Le tre absidi, bellissime nella loro armonica fedeltà ai prototipi lombardi, sono tripartite da lunghe semicolonne.
L’interno, semplice ed austero, è ritmato dalla processione dei sette pilastri cruciformi. Notevoli sono il fonte battesimale dell'VIII sec., i capitelli figurati con sculture romaniche (XII sec.), le sculture romaniche e gli affreschi della cappella di Santa Caterina (XV sec.).
Dal 1911 al 1919, scavando nel sottosuolo della sagrestia, vennero alla luce un piccolo altare, una scultura dell’ambone bizantino e la grande vasca battesimale.

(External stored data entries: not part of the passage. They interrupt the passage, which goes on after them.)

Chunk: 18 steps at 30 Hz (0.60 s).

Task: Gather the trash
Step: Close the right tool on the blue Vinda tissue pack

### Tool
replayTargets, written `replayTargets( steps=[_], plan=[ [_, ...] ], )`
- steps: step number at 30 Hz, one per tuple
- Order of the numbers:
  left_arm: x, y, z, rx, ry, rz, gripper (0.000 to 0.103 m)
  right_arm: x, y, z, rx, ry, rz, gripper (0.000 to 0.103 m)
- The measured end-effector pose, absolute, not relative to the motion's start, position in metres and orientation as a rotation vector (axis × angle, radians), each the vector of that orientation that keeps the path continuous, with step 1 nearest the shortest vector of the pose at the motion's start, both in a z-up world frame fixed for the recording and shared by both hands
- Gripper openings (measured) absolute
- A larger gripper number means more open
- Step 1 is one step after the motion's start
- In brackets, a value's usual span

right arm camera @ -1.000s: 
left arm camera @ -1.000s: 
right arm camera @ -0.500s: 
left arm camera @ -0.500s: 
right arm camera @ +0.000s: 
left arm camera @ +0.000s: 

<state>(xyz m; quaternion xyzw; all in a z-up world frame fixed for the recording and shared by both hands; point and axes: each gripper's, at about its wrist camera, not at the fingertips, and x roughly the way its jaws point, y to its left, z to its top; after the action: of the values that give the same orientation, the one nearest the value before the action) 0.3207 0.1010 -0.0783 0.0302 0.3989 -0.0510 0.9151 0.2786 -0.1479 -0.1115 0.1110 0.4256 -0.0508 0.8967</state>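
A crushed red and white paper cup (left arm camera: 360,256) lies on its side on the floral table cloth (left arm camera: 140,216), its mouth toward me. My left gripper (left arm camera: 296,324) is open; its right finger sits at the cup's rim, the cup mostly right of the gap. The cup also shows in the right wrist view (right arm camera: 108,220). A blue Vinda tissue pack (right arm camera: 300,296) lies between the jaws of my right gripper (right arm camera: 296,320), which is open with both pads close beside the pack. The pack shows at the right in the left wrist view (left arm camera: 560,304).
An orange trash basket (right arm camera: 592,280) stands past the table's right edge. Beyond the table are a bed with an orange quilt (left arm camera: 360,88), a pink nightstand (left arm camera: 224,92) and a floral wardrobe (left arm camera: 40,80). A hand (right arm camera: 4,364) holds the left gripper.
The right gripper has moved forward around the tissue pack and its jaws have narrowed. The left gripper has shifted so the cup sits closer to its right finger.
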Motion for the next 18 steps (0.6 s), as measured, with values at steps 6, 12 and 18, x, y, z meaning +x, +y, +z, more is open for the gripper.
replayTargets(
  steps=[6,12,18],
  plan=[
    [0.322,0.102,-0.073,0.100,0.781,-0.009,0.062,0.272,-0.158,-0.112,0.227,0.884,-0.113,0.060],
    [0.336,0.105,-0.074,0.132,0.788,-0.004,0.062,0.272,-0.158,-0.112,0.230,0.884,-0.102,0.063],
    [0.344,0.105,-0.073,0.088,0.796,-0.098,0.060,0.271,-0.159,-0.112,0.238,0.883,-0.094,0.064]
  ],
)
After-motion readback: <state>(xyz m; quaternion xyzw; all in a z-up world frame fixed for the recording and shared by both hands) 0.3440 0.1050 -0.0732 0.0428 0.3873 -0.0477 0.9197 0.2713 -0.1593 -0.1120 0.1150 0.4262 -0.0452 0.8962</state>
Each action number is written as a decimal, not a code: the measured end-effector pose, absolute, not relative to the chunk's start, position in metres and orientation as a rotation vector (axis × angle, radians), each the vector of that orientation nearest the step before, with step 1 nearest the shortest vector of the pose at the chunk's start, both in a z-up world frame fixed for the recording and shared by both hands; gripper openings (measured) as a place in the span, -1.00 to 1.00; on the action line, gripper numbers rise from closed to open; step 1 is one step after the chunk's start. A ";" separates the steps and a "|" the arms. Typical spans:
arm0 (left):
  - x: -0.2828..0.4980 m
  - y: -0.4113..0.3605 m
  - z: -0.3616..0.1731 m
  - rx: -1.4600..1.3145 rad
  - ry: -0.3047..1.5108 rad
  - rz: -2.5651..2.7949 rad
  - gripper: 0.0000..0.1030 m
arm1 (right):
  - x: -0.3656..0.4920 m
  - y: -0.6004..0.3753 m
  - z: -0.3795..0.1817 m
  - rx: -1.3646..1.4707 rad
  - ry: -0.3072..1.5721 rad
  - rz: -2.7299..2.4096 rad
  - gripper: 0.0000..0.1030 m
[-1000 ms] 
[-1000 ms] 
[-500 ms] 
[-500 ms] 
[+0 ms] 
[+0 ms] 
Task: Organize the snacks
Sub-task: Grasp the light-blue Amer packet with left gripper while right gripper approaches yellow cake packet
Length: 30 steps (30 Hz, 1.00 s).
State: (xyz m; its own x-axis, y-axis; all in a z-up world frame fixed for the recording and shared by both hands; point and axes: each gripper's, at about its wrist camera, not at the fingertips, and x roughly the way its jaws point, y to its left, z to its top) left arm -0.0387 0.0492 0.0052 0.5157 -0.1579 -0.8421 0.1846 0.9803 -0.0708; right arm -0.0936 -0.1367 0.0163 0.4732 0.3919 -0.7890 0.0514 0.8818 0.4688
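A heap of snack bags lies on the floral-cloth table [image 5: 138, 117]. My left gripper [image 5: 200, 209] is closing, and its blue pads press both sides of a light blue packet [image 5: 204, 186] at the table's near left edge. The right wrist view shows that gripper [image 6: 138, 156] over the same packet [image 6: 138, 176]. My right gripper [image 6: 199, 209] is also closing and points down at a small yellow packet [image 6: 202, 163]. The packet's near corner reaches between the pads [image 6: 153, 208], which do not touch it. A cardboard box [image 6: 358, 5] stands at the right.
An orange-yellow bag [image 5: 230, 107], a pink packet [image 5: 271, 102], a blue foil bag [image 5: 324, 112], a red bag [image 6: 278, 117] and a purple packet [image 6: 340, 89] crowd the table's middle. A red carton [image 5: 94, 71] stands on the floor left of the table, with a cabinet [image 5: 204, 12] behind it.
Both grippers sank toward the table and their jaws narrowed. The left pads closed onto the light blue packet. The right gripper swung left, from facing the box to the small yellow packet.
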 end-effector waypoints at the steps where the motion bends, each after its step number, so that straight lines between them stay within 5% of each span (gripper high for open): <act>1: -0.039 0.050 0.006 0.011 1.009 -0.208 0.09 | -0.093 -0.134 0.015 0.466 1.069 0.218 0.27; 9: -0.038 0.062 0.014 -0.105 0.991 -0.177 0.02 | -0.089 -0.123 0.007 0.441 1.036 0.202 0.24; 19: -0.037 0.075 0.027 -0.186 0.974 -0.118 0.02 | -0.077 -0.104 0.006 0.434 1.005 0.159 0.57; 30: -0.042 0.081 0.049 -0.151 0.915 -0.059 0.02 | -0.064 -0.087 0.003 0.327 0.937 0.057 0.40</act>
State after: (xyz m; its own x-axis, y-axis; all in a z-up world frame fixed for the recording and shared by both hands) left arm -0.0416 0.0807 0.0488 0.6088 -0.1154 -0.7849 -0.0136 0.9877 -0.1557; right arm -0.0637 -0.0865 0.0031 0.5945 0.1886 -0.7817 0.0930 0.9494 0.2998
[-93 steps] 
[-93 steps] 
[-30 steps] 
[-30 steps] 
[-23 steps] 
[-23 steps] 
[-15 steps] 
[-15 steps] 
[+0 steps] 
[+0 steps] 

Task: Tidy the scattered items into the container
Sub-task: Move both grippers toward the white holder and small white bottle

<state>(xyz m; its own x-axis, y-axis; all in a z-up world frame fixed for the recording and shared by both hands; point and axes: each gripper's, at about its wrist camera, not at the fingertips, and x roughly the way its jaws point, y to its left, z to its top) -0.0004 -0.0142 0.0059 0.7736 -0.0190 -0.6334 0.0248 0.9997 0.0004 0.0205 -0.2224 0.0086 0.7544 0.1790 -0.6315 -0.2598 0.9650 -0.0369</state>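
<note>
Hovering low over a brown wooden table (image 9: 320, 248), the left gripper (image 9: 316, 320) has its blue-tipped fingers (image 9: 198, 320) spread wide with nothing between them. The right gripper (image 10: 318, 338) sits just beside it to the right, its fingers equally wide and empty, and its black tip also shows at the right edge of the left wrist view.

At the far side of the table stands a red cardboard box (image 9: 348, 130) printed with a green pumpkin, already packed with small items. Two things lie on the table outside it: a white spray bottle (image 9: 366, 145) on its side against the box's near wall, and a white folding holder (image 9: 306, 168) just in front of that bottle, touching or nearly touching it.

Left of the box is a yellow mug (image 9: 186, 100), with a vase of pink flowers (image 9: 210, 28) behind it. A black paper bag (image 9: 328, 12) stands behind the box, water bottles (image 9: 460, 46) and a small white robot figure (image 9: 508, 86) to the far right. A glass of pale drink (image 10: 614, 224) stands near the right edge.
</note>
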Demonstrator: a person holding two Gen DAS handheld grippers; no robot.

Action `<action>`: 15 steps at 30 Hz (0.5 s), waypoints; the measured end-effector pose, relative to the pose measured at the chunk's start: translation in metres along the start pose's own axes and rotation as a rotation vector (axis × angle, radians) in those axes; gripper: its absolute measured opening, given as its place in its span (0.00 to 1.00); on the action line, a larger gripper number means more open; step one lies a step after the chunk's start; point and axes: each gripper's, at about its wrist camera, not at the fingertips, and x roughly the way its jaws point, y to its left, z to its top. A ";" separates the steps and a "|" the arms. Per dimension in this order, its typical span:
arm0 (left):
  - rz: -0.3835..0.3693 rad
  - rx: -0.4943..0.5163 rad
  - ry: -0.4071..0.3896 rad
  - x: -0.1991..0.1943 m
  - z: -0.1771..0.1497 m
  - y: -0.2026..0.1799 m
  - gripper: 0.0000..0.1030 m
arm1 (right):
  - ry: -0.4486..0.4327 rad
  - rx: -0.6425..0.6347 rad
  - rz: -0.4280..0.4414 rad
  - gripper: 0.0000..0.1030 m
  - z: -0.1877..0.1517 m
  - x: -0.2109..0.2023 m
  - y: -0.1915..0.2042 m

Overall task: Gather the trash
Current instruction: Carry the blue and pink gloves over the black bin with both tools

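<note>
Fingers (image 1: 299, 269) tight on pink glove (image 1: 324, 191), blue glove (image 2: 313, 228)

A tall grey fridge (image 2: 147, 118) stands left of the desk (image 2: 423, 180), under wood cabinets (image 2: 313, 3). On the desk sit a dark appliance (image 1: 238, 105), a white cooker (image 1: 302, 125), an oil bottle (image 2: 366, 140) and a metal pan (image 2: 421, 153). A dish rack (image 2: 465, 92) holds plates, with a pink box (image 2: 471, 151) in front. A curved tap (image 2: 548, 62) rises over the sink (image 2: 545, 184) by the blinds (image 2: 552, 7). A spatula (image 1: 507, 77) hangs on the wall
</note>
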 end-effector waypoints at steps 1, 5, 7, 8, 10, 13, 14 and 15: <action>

Dal 1899, il complesso della Collegiata di Castell'Arquato fu sottoposto ad una successione di importanti restauri. In quello stesso anno, la scoperta degli affreschi quattrocenteschi nella cappella di Santa Caterina d’Alessandria, spinse il parroco Don Cagnoni a ricercare con l’aiuto di Don Zancani, le forme romaniche originarie sotto gli stucchi e le decorazioni barocche, avviando così una lunga serie di interventi di recupero.